» TASK: Nothing but an exact copy of the listing should appear in the response.

______________________________

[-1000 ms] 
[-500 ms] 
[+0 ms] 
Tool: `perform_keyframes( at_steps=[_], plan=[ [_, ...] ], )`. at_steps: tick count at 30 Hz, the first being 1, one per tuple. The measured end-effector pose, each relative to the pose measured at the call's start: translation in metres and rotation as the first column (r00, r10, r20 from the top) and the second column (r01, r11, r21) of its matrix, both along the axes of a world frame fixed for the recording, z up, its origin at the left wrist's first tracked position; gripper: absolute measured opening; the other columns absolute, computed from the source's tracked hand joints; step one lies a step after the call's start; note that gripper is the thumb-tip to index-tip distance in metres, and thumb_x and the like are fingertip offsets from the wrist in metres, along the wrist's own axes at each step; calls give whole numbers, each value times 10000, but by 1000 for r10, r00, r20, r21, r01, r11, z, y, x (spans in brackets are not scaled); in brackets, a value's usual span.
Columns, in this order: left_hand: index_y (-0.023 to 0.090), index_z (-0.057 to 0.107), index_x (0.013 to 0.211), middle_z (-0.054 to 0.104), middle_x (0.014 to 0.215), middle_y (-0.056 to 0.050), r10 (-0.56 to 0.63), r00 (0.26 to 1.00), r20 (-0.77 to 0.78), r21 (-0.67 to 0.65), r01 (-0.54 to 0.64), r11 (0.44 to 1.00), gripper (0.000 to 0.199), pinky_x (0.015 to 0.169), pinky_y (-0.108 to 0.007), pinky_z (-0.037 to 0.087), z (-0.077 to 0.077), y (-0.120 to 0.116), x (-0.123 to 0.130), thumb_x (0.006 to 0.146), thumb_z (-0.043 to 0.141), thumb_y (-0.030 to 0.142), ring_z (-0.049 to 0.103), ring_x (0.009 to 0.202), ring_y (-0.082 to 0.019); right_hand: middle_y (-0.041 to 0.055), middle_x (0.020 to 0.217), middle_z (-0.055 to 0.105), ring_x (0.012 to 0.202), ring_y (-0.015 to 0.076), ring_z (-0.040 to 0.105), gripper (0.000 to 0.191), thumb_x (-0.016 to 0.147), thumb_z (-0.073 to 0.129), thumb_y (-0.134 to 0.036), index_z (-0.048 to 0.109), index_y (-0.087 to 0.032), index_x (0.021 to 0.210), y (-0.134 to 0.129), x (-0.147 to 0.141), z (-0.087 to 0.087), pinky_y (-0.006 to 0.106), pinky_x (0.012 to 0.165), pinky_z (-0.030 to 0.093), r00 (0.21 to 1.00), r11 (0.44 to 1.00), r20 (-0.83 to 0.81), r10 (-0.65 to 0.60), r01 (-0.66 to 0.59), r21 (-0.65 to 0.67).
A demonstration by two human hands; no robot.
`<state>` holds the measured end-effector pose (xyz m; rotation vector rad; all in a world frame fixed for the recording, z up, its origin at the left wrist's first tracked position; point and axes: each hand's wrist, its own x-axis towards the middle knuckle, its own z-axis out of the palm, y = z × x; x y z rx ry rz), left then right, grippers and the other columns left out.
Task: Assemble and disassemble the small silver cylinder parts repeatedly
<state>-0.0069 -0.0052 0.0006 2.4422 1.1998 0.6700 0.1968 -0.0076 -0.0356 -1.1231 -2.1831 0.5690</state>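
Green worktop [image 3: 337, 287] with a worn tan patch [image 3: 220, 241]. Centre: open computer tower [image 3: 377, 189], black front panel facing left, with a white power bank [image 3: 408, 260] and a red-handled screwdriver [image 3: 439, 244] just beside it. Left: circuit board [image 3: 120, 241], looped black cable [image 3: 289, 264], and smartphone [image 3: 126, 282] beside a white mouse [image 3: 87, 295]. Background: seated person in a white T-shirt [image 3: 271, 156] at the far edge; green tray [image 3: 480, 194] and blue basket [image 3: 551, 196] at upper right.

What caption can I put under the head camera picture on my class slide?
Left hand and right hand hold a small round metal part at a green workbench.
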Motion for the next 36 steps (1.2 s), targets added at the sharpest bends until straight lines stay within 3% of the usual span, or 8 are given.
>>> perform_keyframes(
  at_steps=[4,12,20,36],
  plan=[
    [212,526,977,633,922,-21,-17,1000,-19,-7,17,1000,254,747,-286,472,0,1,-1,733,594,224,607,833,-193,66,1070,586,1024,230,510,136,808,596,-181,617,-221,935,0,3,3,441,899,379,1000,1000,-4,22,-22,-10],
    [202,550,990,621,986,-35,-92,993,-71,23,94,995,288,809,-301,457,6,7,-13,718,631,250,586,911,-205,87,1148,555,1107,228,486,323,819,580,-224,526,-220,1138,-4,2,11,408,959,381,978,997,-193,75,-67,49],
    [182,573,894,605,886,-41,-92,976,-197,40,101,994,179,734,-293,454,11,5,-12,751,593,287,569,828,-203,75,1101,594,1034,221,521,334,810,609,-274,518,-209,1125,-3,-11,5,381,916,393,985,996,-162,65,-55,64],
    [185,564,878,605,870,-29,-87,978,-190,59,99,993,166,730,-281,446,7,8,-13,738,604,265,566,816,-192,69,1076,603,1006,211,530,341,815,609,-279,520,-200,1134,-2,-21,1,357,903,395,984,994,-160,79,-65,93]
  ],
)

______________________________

» TASK OUTPUT:
[-1000 ms] 
[-500 ms] 
[+0 ms] 
Tool: `perform_keyframes( at_steps=[_], plan=[ [_, ...] ], )`. at_steps: tick count at 30 Hz, the first being 1, one per tuple. The measured end-effector pose, each relative to the pose measured at the call's start: translation in metres and rotation as the first column (r00, r10, r20 from the top) and the second column (r01, r11, r21) of its matrix, both along the axes of a world frame fixed for the recording, z up, its origin at the left wrist's first tracked position; gripper: absolute measured opening; the other columns absolute, computed from the source's tracked hand joints; step one lies a step after the call's start; note that gripper is the thumb-tip to index-tip distance in metres, and thumb_x and the like are fingertip offsets from the wrist in metres, along the wrist's own axes at each step; calls give whole numbers, each value times 10000, but by 1000 for r10, r00, r20, r21, r01, r11, z, y, x (spans in brackets are not scaled); in brackets, a value's usual span.
Columns, in this order: left_hand: index_y (-0.023 to 0.090), index_z (-0.057 to 0.107), index_x (0.013 to 0.211), middle_z (-0.054 to 0.104), middle_x (0.014 to 0.215), middle_y (-0.056 to 0.050), r10 (-0.56 to 0.63), r00 (0.26 to 1.00), r20 (-0.77 to 0.78), r21 (-0.67 to 0.65), r01 (-0.54 to 0.64), r11 (0.44 to 1.00), gripper (0.000 to 0.199), pinky_x (0.015 to 0.169), pinky_y (-0.108 to 0.007), pinky_z (-0.037 to 0.087), z (-0.077 to 0.077), y (-0.120 to 0.116), x (-0.123 to 0.130), thumb_x (0.006 to 0.146), thumb_z (-0.043 to 0.141), thumb_y (-0.030 to 0.142), ring_z (-0.049 to 0.103), ring_x (0.009 to 0.202), ring_y (-0.082 to 0.019); right_hand: middle_y (-0.041 to 0.055), middle_x (0.020 to 0.217), middle_z (-0.055 to 0.105), ring_x (0.012 to 0.202), ring_y (-0.015 to 0.076), ring_z (-0.040 to 0.105), gripper (0.000 to 0.191), thumb_x (-0.016 to 0.147), thumb_z (-0.073 to 0.129), thumb_y (-0.134 to 0.036), index_z (-0.048 to 0.109), index_y (-0.087 to 0.032), index_x (0.021 to 0.210), y (-0.134 to 0.129), x (-0.147 to 0.141), z (-0.087 to 0.087), pinky_y (-0.006 to 0.106), pinky_x (0.012 to 0.165), pinky_z (-0.030 to 0.093), r00 (0.21 to 1.00), r11 (0.44 to 1.00), r20 (-0.83 to 0.81), r10 (-0.65 to 0.60), r01 (-0.66 to 0.59), r21 (-0.65 to 0.67).
A demonstration by two human hands; no robot.
`<state>` holds the measured end-effector pose (xyz m; rotation vector rad; all in a world frame fixed for the recording, z up, its origin at the left wrist's first tracked position; point and axes: each hand's wrist, its own x-axis towards the middle knuckle, its own z-axis out of the palm, y = z × x; x y z rx ry rz), left then right, grippers and the other columns left out.
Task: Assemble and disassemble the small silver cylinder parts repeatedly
<state>-0.0069 -0.0052 0.0006 2.4422 1.1998 0.6700 0.1968 -0.0076 -0.0356 -1.1231 -2.1831 0.5690</state>
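Green worktop [image 3: 337, 287] with a worn tan patch [image 3: 220, 241]. Centre: open computer tower [image 3: 377, 189], black front panel facing left, with a white power bank [image 3: 408, 260] and a red-handled screwdriver [image 3: 439, 244] just beside it. Left: circuit board [image 3: 120, 241], looped black cable [image 3: 289, 264], and smartphone [image 3: 126, 282] beside a white mouse [image 3: 87, 295]. Background: seated person in a white T-shirt [image 3: 271, 156] at the far edge; green tray [image 3: 480, 194] and blue basket [image 3: 551, 196] at upper right.

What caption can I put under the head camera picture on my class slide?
Left hand and right hand hold a small round metal part at a green workbench.
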Motion for the next 36 steps (1.2 s), targets added at the sharpest bends until straight lines stay within 3% of the usual span, or 8 are given.
>>> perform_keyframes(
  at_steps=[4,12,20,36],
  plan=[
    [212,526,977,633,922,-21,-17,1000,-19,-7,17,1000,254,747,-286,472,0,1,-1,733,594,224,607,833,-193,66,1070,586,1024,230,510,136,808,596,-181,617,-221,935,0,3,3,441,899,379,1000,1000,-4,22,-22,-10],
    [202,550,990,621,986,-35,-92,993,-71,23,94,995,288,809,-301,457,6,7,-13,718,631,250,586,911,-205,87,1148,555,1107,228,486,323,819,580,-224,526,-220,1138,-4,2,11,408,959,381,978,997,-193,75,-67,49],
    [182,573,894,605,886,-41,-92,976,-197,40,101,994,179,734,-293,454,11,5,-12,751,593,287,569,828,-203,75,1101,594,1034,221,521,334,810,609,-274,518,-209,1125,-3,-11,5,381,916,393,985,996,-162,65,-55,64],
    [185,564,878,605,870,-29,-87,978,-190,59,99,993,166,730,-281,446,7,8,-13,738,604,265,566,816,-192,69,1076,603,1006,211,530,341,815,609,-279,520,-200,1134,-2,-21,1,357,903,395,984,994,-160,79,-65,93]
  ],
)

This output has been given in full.